* _Work to be completed_: Line by line, return the listing exactly, without any of the images.

* _Dataset content_:
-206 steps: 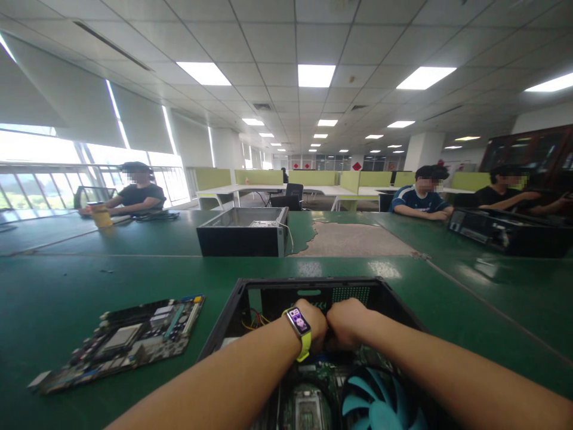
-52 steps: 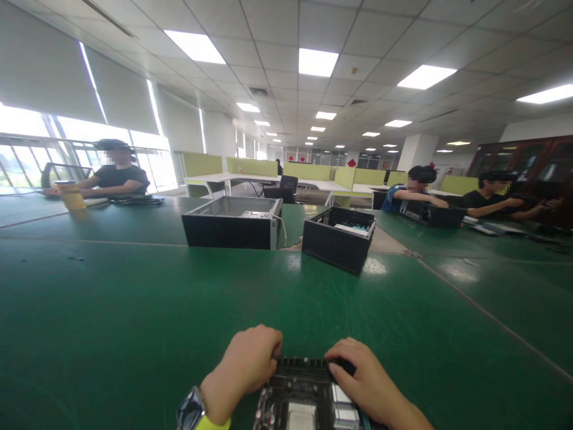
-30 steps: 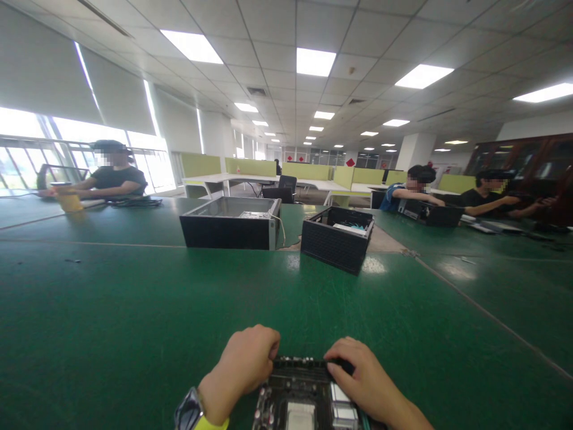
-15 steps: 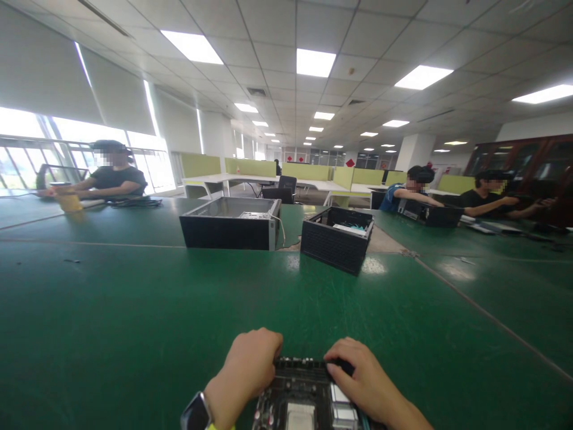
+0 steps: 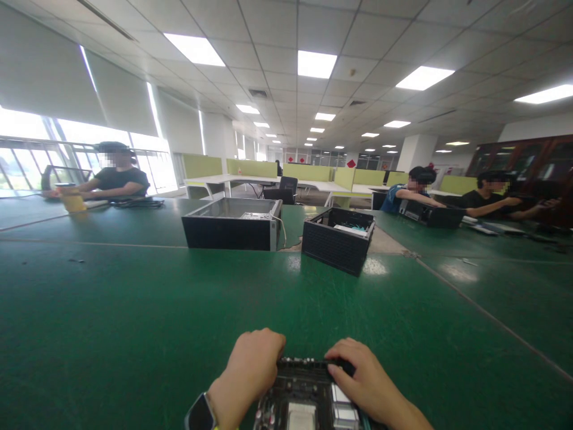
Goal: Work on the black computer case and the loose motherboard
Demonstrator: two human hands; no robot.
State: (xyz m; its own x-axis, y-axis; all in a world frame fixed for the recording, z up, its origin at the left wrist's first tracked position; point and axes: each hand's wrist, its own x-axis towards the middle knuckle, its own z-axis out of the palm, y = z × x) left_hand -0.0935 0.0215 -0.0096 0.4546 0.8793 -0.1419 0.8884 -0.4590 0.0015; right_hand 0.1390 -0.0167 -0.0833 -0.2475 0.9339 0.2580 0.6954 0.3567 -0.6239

* _Answer_:
-206 steps: 
-52 steps: 
-30 steps: 
-15 steps: 
+0 steps: 
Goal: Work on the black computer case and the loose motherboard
Demonstrator: two human hands; no robot.
State: (xyz m; its own x-axis, y-axis; all in a world frame fixed for the recording, z up, its origin at the left wrist's first tracked position; point and axes: each hand's wrist, its own x-axis towards the middle knuckle, its own z-axis out of the palm, y = z × x) left_hand -0.0935 0.0215 -0.0096 0.4546 0.8793 -0.1419 0.8884 -0.4590 0.0015; right_hand 0.1390 -0.0167 -0.0833 -0.2475 0.9339 0.2580 0.6954 0.3567 -0.6239

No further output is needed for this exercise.